- WHAT THE TASK ASKS
Your output should be the exact lines from the start of the data through the line containing "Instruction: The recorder", with no pictures.

- DATA SEGMENT
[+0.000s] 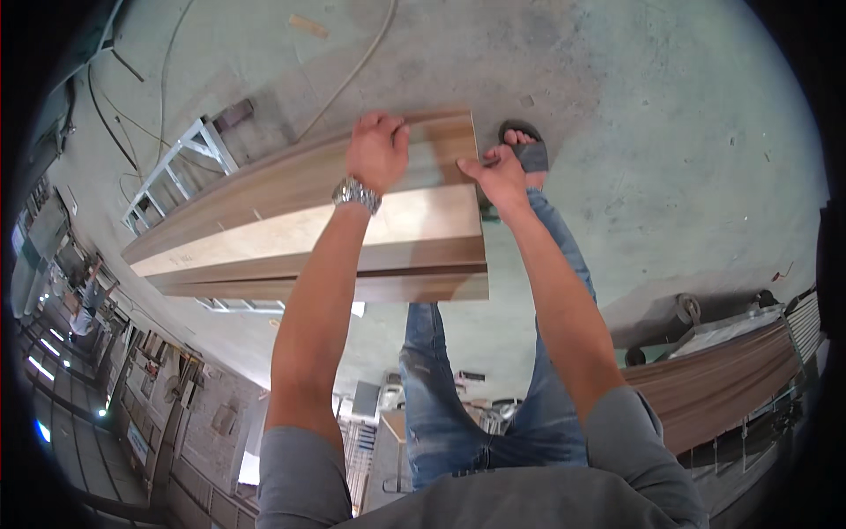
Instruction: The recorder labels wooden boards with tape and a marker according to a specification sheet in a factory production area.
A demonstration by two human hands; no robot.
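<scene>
A long brown wood-grain board (300, 183) lies across in front of me, its right end near my feet. My left hand (379, 152), with a metal watch at the wrist, is closed over its far edge, fingers curled and thumb on top. At the right end my right hand (499, 175) pinches the board's edge, thumb on the upper face and the other fingers partly hidden. Nearer to me run a pale bare-wood strip (388, 219) and more brown boards (423, 256), stacked with a dark gap between them.
A silver metal trestle (181, 172) stands by the boards' far left side. A hose (357, 66) trails over the floor beyond. At the right lies a stack of brown panels (723, 388). My sandalled foot (526, 148) is beside the boards' end. Another person (85, 309) is far left.
</scene>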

- ANSWER SECTION
[+0.000s] 
Instruction: The recorder labels wooden boards with tape and a marker according to a specification sheet in a factory production area.

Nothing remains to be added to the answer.